Aim higher and get an oil with MB 229.5, Porsche A40 and BMW LL-01...in addition to 502.


----------



## A.Junkie (Sep 19, 2019)

VW 502 is an old weak crappy spec.










To have an oil "meet" it means you have the worst possible oil formulation for a European car.

HD truck oils are better right off the bat, so don't worry about that. 502 is like truck oil of 20 years ago.

MB 229.5 is the top spec, and the one to look for if you are relying on specs, which is not a bad approach.

https://online.lubrizol.com/relperftool/pc.html









I prefer Chevron Delo over Rotella or Delvac based on published properties in the PDS.


----------



## BsickPassat (May 10, 2010)

A.Junkie said:


> VW 502 is an old weak crappy spec.
> 
> 
> 
> ...


You're good at using things out of context.

The Lubrizol tool tells you that their tool is not a literal translation of performance requirements and should be not be used as a replacement for evaluating engine oil performance.

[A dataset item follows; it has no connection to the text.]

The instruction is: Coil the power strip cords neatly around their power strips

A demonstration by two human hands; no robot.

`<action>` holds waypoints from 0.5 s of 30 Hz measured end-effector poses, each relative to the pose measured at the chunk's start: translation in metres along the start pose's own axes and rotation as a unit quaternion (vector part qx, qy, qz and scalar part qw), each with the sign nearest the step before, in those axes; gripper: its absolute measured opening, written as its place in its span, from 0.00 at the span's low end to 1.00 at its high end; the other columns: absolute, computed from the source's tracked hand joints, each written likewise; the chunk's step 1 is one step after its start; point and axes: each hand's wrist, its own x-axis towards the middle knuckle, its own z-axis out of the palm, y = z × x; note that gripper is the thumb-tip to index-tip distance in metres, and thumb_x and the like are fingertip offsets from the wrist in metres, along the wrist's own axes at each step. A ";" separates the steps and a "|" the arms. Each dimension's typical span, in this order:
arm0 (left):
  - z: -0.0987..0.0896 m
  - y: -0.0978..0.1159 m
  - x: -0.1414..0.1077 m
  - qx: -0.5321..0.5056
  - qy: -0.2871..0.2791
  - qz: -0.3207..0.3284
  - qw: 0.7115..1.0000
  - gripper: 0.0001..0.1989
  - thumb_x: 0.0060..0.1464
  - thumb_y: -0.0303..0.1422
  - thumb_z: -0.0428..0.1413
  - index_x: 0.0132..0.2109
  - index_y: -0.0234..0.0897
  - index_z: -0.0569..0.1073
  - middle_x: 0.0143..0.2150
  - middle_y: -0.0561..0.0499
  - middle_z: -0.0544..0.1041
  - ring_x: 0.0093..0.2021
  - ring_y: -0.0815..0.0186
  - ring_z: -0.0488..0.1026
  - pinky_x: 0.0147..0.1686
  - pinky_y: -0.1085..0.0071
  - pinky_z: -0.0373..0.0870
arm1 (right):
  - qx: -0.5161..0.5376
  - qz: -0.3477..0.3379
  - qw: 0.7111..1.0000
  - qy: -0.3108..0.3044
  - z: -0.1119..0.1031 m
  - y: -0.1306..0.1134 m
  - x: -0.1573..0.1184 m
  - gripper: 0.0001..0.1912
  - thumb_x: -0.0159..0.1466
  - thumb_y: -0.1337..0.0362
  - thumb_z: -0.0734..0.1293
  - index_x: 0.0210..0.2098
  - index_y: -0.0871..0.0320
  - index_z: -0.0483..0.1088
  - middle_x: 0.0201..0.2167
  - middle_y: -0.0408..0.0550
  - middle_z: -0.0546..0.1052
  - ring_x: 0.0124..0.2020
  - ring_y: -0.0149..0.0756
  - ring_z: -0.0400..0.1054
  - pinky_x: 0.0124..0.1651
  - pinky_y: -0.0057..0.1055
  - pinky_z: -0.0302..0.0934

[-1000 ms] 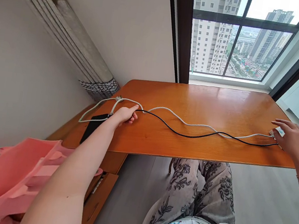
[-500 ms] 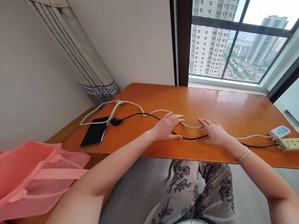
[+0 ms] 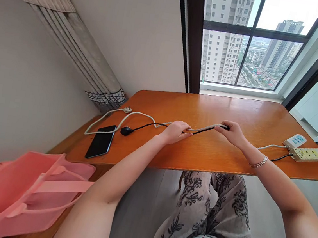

So according to Lubrizol, you are not using their tool properly.

The RLI chart, that's data from actual people that submitted data to RI_RS4. Where's the data comparing Fe (ppm) in UOA's compared to MB229.5 on the RS4 engine? RLI is a boutique oil that was funded by RI_RS4 to have Terry Dyson as a consultant.


----------



## A.Junkie (Sep 19, 2019)

Except nobody asked your opinion.


----------



## Nadir Point (Jun 1, 2017)

A.Junkie said:


> Except nobody asked your opinion.


And you didn't ask to be put on my ignore list, either. Oh well, shyt happens.


----------